**Work required**
The answer must match the material word for word, with every line included.

**Material provided**

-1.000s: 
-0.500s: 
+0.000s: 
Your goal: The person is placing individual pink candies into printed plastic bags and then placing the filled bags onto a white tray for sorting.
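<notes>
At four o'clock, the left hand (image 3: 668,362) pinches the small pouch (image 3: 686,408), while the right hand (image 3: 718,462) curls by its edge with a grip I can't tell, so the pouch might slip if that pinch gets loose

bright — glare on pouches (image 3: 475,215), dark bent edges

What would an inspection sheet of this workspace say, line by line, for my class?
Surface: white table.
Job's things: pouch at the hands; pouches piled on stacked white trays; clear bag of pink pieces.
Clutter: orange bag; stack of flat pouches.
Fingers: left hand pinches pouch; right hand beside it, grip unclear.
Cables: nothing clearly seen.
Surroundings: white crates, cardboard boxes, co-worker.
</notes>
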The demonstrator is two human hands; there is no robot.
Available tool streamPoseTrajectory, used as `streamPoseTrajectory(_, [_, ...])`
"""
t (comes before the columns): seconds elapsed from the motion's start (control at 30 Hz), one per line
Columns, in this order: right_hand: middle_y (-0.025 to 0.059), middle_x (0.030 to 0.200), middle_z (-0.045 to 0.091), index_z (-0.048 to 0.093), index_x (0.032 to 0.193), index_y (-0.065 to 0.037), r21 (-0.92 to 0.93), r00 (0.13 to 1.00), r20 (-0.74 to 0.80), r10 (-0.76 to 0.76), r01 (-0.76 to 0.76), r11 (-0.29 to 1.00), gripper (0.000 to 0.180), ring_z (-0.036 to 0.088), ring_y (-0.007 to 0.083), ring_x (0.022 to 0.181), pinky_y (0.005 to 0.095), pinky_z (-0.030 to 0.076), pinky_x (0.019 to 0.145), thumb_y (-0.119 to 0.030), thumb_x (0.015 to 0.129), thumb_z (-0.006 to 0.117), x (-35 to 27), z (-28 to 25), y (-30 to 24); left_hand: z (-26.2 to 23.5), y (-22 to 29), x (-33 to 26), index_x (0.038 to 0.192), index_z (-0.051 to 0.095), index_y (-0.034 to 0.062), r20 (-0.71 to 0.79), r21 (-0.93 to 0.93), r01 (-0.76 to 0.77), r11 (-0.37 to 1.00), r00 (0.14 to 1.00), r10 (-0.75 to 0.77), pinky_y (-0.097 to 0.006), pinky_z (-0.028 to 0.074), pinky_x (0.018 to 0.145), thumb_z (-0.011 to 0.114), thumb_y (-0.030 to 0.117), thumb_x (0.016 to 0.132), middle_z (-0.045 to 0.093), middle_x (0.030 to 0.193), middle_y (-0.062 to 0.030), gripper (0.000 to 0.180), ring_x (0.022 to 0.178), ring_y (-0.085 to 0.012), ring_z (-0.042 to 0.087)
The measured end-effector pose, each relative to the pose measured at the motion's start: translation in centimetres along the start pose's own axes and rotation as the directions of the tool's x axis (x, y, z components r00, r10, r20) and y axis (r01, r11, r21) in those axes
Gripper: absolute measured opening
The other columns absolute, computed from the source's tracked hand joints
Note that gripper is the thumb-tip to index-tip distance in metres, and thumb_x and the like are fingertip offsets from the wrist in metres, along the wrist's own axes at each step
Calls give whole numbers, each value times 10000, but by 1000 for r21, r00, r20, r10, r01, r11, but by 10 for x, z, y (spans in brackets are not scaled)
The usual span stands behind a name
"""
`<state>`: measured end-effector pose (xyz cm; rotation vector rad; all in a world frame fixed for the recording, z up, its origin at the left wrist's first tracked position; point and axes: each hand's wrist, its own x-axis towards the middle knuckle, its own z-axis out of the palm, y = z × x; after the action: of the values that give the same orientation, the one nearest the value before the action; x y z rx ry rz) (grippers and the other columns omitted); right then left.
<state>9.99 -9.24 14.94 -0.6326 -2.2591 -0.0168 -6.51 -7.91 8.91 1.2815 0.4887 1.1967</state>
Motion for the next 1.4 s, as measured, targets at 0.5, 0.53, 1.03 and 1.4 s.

**Answer to the problem**
-1.000s: 
-0.500s: 
+0.000s: 
Your goal: The person is placing individual pink candies into printed plastic bags and then placing the filled bags onto a white tray for sorting.
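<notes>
At four o'clock, the left hand (image 3: 668,362) pinches the small pouch (image 3: 686,408), while the right hand (image 3: 718,462) curls by its edge with a grip I can't tell, so the pouch might slip if that pinch gets loose

bright — glare on pouches (image 3: 475,215), dark bent edges

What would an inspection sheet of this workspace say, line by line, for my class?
Surface: white table.
Job's things: pouch at the hands; pouches piled on stacked white trays; clear bag of pink pieces.
Clutter: orange bag; stack of flat pouches.
Fingers: left hand pinches pouch; right hand beside it, grip unclear.
Cables: nothing clearly seen.
Surroundings: white crates, cardboard boxes, co-worker.
</notes>
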The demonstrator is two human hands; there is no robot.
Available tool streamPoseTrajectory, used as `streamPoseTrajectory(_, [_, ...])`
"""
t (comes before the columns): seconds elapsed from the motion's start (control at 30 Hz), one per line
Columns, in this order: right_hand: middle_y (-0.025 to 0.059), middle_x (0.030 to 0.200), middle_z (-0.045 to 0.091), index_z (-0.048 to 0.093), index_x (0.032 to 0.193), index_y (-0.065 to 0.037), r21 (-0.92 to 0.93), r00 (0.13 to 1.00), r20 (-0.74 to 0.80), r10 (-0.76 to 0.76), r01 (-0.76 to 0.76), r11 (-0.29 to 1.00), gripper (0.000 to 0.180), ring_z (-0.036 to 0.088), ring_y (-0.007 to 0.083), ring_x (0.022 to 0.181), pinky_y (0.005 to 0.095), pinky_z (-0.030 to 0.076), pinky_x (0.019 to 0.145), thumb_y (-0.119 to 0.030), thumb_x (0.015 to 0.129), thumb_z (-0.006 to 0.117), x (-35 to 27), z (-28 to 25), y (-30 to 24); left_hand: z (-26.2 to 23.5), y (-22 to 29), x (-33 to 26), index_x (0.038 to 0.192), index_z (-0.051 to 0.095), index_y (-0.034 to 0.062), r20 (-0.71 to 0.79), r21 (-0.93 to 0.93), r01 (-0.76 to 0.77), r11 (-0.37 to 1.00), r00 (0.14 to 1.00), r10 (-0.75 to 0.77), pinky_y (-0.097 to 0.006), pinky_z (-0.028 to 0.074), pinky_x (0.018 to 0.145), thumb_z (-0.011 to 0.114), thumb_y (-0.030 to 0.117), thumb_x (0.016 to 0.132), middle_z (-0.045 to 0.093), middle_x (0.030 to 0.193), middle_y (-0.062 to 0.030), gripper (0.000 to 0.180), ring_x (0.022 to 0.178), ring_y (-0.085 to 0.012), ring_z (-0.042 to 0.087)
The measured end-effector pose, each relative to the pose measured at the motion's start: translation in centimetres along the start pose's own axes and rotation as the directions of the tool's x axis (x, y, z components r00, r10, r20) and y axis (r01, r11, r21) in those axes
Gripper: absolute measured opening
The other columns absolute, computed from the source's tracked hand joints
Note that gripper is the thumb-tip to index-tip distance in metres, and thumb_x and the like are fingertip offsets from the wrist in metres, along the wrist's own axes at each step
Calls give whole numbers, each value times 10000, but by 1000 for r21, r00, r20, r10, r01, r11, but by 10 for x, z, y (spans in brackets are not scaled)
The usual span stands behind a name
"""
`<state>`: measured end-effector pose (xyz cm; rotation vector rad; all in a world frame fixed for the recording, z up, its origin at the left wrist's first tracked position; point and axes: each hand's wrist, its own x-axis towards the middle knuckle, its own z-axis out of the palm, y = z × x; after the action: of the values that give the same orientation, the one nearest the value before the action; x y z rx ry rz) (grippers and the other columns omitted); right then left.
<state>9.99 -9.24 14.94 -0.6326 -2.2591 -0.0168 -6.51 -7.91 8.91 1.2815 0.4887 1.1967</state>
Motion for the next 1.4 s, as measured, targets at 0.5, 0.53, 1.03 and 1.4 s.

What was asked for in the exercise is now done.